Welcome to the official implementation of SKADA-Bench: Benchmarking Unsupervised Domain Adaptation Methods with Realistic Validation

To reproduce the results in this paper, you have three options:

  • Visualize stored results (Step 3): with results in /visualize/cleaned_outputs/.
  • Run bench (Step 2): with config files in /config/datasets.
  • Start from Scratch (Step 1): Generate new config files and proceed from there.

We provided all the necessary files for running each step without the need for running the previous one.

If you want to add new solvers, dataset or scorers just follow the instructions in the CONTRIBUTE.md file.

Note: Current implementation reproduces results from the paper, with minor variations in some cases. Expect minor code adjustments in coming weeks to improve reproducibility. A revised paper version with near-exact reproducibility is also planned.

Requirements

Note: This project requires Python 3.10.

To install the necessary requirements to run a benchmark, use the following commands:

  1. Ensure you have Python 3.10 installed. You can check your Python version with:
python --version
  1. Install the benchopt library:
pip install benchopt==1.6.0
  1. Install the desired datasets and solvers using benchopt. Specify the dataset and solver you want to use (e.g., simulated and bci solver):
benchopt install .  [--download]

Note: The --download flag is optional but highly recommended. It pre-downloads the datasets, which is particularly useful in the following scenarios:

  • When working on large clusters where internet access might be limited on computing nodes.
  • To avoid multiple processes attempting to download data simultaneously.
  • To ensure data is properly loaded when installing the benchmark.
  1. [NOT MANDATORY] Install the preprocessing - visualising - all requirements:
pip install -r preprocessing/requirements_preprocess.txt # Install preprocessing dependencies
pip install -r visualize/requirements_plot.txt # Install plotting dependencies
pip install -r requirements_all.txt # Install all dependencies

Running the Benchmark

Step 1 (shallow methods only): Finding the Best Base Estimators for Each Dataset

1.1 Generate the Configuration File

Generate the config file for selecting base estimator on source:

python benchmark_utils/generate_config/generate_base_estim_config.py

This generates config/find_best_base_estimators_per_dataset.yml.

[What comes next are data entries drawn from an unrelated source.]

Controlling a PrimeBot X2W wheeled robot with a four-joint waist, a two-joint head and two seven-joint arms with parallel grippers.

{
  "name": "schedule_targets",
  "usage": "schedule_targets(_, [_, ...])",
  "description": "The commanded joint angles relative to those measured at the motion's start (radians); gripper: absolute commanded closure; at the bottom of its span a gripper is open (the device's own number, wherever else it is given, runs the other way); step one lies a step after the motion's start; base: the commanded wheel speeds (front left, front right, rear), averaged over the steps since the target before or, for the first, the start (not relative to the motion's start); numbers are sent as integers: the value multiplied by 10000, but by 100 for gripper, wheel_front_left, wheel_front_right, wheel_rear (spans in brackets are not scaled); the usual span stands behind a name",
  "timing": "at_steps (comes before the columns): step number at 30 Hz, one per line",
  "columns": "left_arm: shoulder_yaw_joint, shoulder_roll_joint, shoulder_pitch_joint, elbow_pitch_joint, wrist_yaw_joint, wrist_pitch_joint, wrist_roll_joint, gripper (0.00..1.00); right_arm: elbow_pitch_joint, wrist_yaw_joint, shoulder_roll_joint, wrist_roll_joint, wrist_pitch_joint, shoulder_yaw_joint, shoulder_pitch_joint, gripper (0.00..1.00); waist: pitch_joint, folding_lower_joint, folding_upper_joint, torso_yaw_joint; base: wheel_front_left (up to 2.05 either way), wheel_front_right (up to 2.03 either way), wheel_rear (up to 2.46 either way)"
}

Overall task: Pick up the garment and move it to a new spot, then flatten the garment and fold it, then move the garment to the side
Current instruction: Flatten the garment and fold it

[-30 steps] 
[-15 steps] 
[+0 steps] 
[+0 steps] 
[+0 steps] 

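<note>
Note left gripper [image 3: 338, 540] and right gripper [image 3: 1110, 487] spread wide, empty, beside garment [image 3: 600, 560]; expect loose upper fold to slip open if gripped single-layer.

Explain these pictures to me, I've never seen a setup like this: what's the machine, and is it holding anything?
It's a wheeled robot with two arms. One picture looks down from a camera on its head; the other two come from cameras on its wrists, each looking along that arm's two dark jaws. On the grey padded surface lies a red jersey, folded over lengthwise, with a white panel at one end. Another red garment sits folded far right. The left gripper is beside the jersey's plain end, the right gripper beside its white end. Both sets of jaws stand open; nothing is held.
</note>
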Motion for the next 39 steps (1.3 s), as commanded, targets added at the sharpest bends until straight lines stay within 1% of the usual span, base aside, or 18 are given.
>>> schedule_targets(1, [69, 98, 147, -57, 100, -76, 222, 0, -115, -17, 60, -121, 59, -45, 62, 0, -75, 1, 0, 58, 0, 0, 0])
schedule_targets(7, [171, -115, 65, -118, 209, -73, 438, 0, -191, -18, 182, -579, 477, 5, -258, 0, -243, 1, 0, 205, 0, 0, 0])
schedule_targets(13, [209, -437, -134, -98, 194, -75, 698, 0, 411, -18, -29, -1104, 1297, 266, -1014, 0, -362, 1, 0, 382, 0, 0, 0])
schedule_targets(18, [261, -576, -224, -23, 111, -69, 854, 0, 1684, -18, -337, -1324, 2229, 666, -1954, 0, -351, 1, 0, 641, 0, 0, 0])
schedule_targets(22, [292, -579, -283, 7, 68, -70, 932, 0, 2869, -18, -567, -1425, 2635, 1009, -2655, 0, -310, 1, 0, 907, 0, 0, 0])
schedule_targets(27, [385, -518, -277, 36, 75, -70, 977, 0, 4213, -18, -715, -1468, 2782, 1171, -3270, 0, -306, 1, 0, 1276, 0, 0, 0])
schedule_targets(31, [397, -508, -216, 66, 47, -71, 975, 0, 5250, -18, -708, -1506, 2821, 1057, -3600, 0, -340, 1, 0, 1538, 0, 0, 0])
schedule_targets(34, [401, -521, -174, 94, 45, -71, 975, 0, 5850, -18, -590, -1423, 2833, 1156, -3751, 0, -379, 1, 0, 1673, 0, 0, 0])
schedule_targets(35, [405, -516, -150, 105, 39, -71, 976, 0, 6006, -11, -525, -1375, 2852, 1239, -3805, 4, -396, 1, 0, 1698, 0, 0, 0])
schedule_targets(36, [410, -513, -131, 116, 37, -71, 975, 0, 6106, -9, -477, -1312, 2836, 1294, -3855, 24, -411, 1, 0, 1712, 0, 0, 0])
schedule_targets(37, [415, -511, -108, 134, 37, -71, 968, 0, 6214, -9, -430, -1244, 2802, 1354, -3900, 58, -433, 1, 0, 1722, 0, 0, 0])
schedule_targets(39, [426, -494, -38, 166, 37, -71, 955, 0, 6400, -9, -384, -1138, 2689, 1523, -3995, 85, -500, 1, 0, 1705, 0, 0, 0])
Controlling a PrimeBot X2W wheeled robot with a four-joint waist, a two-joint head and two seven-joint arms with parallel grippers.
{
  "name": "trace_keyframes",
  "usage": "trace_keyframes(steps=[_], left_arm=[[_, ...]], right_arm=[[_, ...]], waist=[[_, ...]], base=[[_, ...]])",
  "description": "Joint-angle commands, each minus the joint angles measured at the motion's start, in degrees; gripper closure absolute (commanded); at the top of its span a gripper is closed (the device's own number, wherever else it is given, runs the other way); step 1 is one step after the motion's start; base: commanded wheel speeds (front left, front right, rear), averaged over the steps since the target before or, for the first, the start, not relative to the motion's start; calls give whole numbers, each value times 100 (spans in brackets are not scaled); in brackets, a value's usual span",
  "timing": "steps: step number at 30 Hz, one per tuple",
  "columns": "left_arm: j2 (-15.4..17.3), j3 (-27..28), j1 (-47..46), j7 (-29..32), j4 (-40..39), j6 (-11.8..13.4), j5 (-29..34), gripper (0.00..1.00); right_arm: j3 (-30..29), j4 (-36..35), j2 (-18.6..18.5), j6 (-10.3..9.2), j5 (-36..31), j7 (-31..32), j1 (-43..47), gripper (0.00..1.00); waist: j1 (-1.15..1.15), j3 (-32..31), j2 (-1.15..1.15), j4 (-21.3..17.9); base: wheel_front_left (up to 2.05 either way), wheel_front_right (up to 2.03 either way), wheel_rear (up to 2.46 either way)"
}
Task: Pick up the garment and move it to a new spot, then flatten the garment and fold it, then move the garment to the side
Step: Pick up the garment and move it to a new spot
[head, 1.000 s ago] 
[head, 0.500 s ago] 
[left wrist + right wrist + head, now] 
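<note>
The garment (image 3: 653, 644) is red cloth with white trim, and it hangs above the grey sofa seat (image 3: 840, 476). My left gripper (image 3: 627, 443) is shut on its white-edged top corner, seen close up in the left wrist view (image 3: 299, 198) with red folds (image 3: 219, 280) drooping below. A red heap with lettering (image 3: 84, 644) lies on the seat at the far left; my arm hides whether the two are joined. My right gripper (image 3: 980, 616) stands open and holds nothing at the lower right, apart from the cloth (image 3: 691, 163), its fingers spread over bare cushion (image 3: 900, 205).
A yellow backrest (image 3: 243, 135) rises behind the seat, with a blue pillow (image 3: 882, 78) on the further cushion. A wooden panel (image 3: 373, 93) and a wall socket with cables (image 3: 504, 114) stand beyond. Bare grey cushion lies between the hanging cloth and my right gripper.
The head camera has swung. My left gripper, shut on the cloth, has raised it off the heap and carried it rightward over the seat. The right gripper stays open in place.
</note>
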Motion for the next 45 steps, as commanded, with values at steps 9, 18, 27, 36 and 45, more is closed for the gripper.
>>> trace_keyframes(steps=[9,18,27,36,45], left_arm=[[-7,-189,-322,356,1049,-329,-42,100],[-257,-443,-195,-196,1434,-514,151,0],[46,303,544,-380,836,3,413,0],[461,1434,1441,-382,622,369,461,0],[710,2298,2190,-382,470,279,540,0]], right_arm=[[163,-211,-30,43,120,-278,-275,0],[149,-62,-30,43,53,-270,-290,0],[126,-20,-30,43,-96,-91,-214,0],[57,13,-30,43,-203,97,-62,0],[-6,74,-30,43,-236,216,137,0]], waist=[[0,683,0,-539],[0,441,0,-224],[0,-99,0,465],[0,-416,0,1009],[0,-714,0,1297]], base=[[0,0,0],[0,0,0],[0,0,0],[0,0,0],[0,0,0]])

1.2 Run base estimator selection bench

Run base estimator experiments and store the results:

benchopt run --config config/find_best_base_estimators_per_dataset.yml --output base_estimators/results_base_estimators --no-plot --no-html

This generates outputs/base_estimators/results_base_estimators.

1.3 Extract the results

Extract the results and store them in a CSV file results_base_estimators/:

python visualize/convert_benchopt_output_to_readable_csv.py --domain source --directory outputs/base_estimators --output results_base_estimators --file_name results_base_estim_experiments

This generates results_base_estimators/results_base_estim_experiments.csv.

1.4 Find the best base estimators

Find the best base estimator per dataset and store them in config/best_base_estimators.yml:

python benchmark_utils/extract_best_base_estim.py

This generates config/best_base_estimators.yml.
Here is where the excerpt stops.